Note that catecholamines (epinephrine and norepinephrine) are usually released by sympathetic nerves and adrenal glands as a normal physiologic response to hypoglycemia to increase hepatic glucose production (via glycogenolysis and gluconeogenesis) to correct the hypoglycemia. The fact that this did not occur in persons without diabetes indicates the brain was not detecting any problems as a result of severely low BG.
I repeat, a BG of 0.5 mmoles/liter (9 mg/dl) would normally cause seizure, coma, death or all three, yet these subjects had no symptoms.
The authors note, “During the post-fast insulin tolerance tests, mean plasma beta-hydroxybutyrate (BHB) decreased from 8.02 to 6.69 mmoles/liter (P <0.01). In another five fasting subjects tested, the A-V difference for BHB across brain increased progressively from 0.21 to 0.70 mmoles/liter whereas across the forearm no consistent uptake could be demonstrated. Simultaneously, the A-V difference across the brain for glucose decreased from 0.24 to 0.07 mmoles/liter of plasma.” The increase in A-V difference for BHB indicates the brain is removing BHB from the arterial blood supply and utilizing it as a fuel. The decrease in A-V difference for glucose indicates the brain is taking up less glucose due to the hypoglycemia. These two observations confirm that BHB becomes the major source of energy for the brain during hypoglycemia after a 2-month fast. The mean plasma BHB decreased from 8.02 to 6.69 mmoles/liter during the post-fast insulin tolerance tests. The authors suggested three possible explanations for this finding. One, inhibition of lipolysis by administered insulin reduces the substrate (fatty acids) for ketone synthesis. Two, insulin directly inhibits the enzyme, 3-hydroxy-3-methylglutaryl (HMG) CoA synthase, for the rate-limiting step in ketone-body synthesis in liver. Finally, tissues (in addition to brain) may need to use ketones as fuel during hypoglycemia, or a combination of these three explanations may explain the decrease in BHB concentration during hypoglycemia. In the discussion section, the authors note, “The findings of this study suggest a possible clinical application. Brittle diabetics, subject to recurrent symptomatic insulin reactions, may possibly benefit from eating ketogenic diets.”
The following figure summarizes the change in brain fuel from 100% glucose on a carbohydrate-containing diet (on left) to that after fasting to 33% glucose and 67% ketones (on right).
Another Look At My Blood Ketone Results
As mentioned in several previous blog posts, the blood BHB typically achieved during nutritional ketosis from the KLCHF diet is 0.5 – 3 mM. In blog post #6, I reviewed my blood BHB levels between Jan. 10, 2013 and August 2, 2014. They ranged from 0.2 – 6.9 mM without (n=10) and with (n=67) coconut oil supplementation.

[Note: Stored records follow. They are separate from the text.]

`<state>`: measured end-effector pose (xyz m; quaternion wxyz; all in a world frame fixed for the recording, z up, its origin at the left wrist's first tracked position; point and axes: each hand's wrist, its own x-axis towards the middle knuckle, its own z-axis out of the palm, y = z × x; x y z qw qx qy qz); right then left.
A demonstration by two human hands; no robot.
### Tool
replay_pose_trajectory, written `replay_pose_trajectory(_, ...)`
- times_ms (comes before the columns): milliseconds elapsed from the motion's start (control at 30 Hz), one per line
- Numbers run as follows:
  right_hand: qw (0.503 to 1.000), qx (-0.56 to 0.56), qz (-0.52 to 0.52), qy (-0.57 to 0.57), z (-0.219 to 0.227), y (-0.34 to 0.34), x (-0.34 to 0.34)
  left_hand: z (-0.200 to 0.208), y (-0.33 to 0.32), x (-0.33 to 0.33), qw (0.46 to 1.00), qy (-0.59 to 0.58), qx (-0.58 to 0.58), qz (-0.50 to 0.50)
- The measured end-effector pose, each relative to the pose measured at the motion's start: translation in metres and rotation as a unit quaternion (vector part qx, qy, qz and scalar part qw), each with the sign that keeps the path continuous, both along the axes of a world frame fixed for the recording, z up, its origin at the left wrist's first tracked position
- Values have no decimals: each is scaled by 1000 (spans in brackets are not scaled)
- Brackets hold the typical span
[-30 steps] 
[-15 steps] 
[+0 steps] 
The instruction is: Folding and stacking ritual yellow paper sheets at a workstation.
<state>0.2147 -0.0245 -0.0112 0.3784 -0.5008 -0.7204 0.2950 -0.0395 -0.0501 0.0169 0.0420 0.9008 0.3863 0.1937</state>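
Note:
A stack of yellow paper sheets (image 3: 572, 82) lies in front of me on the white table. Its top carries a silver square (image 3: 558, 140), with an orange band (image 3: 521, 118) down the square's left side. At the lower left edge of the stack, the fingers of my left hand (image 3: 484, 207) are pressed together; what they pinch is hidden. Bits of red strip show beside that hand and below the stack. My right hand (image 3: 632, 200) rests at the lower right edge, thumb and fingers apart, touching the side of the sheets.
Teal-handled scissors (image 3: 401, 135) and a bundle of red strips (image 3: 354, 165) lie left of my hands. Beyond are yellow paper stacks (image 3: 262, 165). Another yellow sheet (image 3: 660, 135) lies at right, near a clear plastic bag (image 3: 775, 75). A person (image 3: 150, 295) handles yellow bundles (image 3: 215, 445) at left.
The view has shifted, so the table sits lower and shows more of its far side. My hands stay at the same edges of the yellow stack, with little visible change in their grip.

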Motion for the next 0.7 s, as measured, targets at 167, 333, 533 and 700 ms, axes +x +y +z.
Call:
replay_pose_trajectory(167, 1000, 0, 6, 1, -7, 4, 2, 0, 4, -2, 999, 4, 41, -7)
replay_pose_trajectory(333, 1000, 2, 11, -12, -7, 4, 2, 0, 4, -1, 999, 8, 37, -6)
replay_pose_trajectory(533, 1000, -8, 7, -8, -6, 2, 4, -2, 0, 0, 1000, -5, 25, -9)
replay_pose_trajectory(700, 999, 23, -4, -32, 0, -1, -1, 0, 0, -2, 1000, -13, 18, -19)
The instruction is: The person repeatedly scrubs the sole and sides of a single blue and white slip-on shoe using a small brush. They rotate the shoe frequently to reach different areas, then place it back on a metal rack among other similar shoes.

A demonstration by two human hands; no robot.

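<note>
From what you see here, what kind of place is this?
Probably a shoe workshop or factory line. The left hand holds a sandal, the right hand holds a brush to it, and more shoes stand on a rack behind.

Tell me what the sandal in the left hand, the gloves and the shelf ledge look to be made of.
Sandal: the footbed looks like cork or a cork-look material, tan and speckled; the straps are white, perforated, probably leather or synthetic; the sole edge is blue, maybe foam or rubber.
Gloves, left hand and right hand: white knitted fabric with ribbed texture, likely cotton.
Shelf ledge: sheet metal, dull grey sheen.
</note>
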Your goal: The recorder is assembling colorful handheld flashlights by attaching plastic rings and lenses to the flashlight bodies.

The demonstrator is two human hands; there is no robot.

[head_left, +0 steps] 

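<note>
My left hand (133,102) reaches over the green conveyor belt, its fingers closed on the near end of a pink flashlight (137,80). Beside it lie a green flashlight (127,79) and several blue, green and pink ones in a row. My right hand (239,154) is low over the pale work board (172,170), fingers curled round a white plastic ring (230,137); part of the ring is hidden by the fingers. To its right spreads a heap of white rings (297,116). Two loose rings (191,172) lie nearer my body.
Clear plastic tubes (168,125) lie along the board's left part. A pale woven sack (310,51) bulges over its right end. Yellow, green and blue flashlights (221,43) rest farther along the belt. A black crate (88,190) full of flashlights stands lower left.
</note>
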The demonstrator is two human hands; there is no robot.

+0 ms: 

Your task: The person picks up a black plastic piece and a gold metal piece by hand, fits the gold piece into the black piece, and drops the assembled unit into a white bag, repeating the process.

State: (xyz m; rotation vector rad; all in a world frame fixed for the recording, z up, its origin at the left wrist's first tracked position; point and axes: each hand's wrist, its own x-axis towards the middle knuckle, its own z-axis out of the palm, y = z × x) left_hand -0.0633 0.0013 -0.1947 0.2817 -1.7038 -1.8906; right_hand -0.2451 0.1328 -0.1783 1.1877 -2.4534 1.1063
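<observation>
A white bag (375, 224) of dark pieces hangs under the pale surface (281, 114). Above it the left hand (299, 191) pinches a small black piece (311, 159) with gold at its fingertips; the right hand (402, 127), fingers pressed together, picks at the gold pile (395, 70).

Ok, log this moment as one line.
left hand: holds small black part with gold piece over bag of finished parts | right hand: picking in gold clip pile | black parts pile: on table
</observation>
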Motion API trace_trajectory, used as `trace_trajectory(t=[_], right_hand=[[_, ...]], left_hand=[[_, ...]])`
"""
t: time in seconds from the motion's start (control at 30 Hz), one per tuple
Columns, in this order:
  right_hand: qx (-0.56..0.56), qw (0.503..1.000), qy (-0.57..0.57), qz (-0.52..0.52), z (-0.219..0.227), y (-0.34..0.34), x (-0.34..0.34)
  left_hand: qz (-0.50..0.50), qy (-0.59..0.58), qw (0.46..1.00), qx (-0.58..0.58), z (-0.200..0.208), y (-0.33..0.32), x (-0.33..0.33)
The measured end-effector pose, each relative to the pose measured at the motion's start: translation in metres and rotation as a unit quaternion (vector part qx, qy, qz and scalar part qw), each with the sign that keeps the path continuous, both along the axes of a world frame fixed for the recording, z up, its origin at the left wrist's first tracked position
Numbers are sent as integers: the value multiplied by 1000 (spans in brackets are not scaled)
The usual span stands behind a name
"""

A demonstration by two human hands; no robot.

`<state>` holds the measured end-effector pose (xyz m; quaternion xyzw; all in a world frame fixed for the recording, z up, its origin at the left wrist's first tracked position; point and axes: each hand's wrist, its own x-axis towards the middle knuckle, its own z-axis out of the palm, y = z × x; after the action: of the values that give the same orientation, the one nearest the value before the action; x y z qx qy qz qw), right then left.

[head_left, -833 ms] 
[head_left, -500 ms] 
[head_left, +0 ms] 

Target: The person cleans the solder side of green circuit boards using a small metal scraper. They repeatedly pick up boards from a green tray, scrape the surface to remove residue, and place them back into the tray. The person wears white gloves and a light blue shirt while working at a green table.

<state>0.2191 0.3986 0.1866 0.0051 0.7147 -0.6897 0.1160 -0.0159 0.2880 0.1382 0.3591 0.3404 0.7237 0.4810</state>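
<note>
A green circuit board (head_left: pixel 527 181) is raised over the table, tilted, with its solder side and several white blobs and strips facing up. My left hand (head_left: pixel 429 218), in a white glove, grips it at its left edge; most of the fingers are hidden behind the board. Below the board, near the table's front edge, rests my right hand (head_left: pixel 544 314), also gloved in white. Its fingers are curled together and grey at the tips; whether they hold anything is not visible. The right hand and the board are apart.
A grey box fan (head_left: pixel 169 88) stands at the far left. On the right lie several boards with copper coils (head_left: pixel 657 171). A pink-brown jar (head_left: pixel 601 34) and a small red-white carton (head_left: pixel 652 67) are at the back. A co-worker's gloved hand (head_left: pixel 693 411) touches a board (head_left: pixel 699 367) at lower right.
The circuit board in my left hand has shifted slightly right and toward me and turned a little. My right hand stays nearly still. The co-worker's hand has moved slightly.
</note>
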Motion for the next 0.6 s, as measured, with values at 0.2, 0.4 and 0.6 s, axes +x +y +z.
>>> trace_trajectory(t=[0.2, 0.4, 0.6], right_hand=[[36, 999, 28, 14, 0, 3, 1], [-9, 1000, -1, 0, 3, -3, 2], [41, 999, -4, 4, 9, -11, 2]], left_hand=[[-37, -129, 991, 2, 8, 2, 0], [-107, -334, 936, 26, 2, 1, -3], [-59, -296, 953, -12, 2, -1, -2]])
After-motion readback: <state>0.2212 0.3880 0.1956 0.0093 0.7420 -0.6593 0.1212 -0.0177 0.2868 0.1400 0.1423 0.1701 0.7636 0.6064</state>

Some were random measurements, but half were measured when my BG was low and having no symptoms of hypoglycemia in order to determine if a correlation existed between blood BHB and BG levels. Of the 77 ketone measurements, 30% were taken when my BG was < 50 mg/dl. Fifty-one percent were taken when my BG was < 70 mg/dl. I had just two hypoglycemic episodes during this 19 month period, but I was not able to measure BHB levels during these two episodes (meter not available). The lowest BG during this time was 26 mg/dl and the BHB level was 3.8 mM, again with no symptoms of hypoglycemia. I repeat, a BG of 26 mg/dl would normally cause seizure, coma, or death, yet I felt fine. In fact, I repeated the measurement thinking the meter strip was bad, essentially the same result 28 mg/dl. Since I was having so few symptoms of hypoglycemia and there was no correlation between the BHB and BG levels, I decided there would be no value in continuing to measure them. Above, I mentioned that insulin directly inhibits ketone-body synthesis in liver. So I plotted my blood BHB data vs the total daily insulin dose on the day of the measurement. The data is shown below.
Although there appears to be a wide variation in blood BHB concentration at any given total daily insulin dose, a correlation between blood BHB concentration and total daily insulin dose was statistically significant at the P < 0.05 level. To verify, use R squared = 0.21, R = 0.46, degrees of freedom = 77-2 = 75. Although this may be an intellectual stretch, it is possible that regular exercise which clearly improves insulin sensitivity and reduces insulin doses (in addition to KLCHF), may also improve blood ketone levels and thus improve protection from hypoglycemia.
We saw from the second study (by Ernest Drenick, et al.) above, that BHB levels ranged from 6.69 to 8.02 mM when the subjects were protected from symptoms of hypoglycemia by brain utilization of ketones. So the next question is, are the BHB levels high enough during nutritional ketosis to protect a person with diabetes from the effects of hypoglycemia?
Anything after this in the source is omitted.